In 1998, Regulation (the Cato Institute's journal) published a harsh critique of the California tort law system by Stephen Hayward. He claimed that "rather than protecting life, liberty, and property, [it] has ... become a threat to these." In blunt language, Hayward identified Roger Traynor's liberalizing influence on the Court's view of liability as "the first breach":

In the 1944 case of Escola v.

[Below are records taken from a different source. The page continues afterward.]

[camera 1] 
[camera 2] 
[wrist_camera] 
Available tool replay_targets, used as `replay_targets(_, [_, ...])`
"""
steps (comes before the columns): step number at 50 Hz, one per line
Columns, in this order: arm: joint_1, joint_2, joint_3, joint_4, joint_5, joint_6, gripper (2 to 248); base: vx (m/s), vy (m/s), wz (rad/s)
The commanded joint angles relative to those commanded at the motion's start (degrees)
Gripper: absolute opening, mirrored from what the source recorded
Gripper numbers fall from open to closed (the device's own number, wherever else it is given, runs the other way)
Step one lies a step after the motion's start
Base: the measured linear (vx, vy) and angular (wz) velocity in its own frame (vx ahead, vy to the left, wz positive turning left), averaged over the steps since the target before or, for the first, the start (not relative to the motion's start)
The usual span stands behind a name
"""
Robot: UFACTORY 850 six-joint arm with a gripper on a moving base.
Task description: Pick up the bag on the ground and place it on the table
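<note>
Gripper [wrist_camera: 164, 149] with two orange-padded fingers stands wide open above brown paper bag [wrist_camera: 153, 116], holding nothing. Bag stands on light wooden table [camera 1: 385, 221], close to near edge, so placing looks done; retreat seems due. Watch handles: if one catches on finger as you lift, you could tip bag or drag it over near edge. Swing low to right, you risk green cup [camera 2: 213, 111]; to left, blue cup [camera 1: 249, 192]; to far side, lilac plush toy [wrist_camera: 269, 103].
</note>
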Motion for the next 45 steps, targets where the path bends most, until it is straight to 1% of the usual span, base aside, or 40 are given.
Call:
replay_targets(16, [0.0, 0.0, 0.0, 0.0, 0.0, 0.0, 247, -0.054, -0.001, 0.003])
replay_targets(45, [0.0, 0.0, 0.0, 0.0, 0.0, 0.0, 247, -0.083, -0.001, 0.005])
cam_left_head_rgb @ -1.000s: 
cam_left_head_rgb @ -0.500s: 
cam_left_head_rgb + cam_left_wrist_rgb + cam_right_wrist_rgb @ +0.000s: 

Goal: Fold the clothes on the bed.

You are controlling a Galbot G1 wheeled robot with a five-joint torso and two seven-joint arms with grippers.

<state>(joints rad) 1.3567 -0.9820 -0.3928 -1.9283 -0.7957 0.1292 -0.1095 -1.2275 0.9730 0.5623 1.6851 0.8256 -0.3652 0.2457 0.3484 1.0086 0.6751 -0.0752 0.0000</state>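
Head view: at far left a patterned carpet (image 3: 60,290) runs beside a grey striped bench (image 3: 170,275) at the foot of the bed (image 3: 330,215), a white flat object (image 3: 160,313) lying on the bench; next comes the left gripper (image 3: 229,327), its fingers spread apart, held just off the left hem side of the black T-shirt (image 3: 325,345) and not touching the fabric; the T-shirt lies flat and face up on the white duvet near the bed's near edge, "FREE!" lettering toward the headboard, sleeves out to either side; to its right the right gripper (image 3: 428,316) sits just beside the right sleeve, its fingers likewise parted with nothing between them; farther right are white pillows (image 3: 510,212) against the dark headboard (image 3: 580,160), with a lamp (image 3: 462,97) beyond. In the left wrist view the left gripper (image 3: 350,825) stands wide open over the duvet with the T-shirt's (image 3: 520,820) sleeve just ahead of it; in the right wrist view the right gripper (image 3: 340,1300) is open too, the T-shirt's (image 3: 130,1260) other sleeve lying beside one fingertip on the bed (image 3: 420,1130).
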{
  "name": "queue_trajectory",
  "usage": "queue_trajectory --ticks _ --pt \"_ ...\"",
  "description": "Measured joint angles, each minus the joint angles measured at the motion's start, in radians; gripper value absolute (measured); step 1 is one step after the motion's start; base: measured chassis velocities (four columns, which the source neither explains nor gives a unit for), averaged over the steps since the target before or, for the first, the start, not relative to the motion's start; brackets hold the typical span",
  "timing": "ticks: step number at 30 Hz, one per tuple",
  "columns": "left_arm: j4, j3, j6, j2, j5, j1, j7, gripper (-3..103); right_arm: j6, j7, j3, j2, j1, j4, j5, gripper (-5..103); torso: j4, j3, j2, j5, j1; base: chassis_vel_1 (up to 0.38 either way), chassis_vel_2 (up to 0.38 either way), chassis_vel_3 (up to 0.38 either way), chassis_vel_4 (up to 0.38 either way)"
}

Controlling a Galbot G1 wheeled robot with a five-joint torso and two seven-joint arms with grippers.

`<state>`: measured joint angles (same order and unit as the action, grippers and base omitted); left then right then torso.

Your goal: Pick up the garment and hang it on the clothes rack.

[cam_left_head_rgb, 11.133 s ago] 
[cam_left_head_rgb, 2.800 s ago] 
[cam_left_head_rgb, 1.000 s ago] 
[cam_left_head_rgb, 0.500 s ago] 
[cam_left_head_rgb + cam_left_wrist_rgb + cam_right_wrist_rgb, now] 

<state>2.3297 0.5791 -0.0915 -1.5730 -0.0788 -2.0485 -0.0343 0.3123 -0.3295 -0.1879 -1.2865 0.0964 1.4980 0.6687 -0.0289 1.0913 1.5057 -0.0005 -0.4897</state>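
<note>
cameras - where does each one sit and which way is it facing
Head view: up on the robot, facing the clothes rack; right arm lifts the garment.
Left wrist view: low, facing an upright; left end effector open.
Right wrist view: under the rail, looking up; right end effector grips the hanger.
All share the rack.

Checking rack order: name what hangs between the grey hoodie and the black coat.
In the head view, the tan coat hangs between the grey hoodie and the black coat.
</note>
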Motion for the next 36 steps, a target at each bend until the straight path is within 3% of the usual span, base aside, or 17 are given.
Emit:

Coca Cola Bottling Co. ... Traynor introduced the idea of broad social fault. "I believe," Traynor wrote, "the manufacturer's negligence should no longer be singled out as the basis of a plaintiff's right to recover in cases like the present one." .... "Even if there is no negligence," Traynor wrote further, "public policy demands that responsibility be fixed wherever it will most effectively reduce the hazards to life and health inherent in defective products that reach the market." Note the appeal to the demands of public policy, rather than law .... While this line of reasoning might be the basis for a legislative debate over which public policies should be adopted to allocate and compensate for risk, Justice Traynor's opinion represents a clear case of legislation by judicial fiat.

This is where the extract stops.